All of the data is to be set down again without any alteration.
- Opening Delimiter -
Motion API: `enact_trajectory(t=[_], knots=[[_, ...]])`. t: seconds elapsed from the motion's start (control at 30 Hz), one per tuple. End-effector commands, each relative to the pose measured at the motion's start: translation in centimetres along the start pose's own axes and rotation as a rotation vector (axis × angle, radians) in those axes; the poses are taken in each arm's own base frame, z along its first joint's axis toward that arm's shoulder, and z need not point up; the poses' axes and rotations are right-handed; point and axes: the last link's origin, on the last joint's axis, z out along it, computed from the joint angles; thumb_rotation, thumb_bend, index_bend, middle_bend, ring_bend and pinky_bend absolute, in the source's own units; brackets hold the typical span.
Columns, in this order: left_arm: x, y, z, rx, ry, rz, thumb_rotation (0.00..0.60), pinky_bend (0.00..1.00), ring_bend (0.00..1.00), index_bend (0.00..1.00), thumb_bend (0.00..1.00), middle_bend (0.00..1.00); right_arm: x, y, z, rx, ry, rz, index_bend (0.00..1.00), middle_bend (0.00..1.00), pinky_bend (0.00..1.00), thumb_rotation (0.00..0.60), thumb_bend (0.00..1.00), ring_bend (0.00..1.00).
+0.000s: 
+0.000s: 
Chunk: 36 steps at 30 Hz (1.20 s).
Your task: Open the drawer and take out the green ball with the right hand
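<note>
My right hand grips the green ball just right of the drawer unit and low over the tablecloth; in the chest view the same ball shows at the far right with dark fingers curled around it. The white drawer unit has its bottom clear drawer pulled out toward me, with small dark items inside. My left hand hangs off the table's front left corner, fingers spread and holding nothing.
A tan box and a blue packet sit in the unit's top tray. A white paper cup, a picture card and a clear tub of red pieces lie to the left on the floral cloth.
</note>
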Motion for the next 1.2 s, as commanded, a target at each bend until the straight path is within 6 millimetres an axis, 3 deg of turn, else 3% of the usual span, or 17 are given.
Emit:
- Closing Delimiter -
> **WRITTEN ANSWER**
Motion API: `enact_trajectory(t=[_], knots=[[_, ...]])`. t: seconds elapsed from the motion's start (control at 30 Hz), one per tuple. End-effector commands, each relative to the pose measured at the motion's start: translation in centimetres along the start pose's own axes and rotation as a rotation vector (axis × angle, radians) in those axes; the poses are taken in each arm's own base frame, z along its first joint's axis toward that arm's shoulder, and z need not point up; the poses' axes and rotations are right-handed; point and axes: the last link's origin, on the last joint's axis, z out along it, computed from the joint angles; thumb_rotation, thumb_bend, index_bend, middle_bend, ring_bend and pinky_bend absolute, in the source's own units; brackets hold the typical span.
Columns, in this order: left_arm: x, y, z, rx, ry, rz, thumb_rotation (0.00..0.60), pinky_bend (0.00..1.00), ring_bend (0.00..1.00), index_bend (0.00..1.00), thumb_bend (0.00..1.00), middle_bend (0.00..1.00); right_arm: x, y, z, rx, ry, rz, index_bend (0.00..1.00), middle_bend (0.00..1.00), pinky_bend (0.00..1.00), thumb_rotation (0.00..0.60), thumb_bend (0.00..1.00), ring_bend (0.00..1.00).
+0.000s: 
+0.000s: 
Chunk: 36 steps at 30 Hz (1.20 s).
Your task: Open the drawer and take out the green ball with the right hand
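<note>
My right hand grips the green ball just right of the drawer unit and low over the tablecloth; in the chest view the same ball shows at the far right with dark fingers curled around it. The white drawer unit has its bottom clear drawer pulled out toward me, with small dark items inside. My left hand hangs off the table's front left corner, fingers spread and holding nothing.
A tan box and a blue packet sit in the unit's top tray. A white paper cup, a picture card and a clear tub of red pieces lie to the left on the floral cloth.
</note>
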Motion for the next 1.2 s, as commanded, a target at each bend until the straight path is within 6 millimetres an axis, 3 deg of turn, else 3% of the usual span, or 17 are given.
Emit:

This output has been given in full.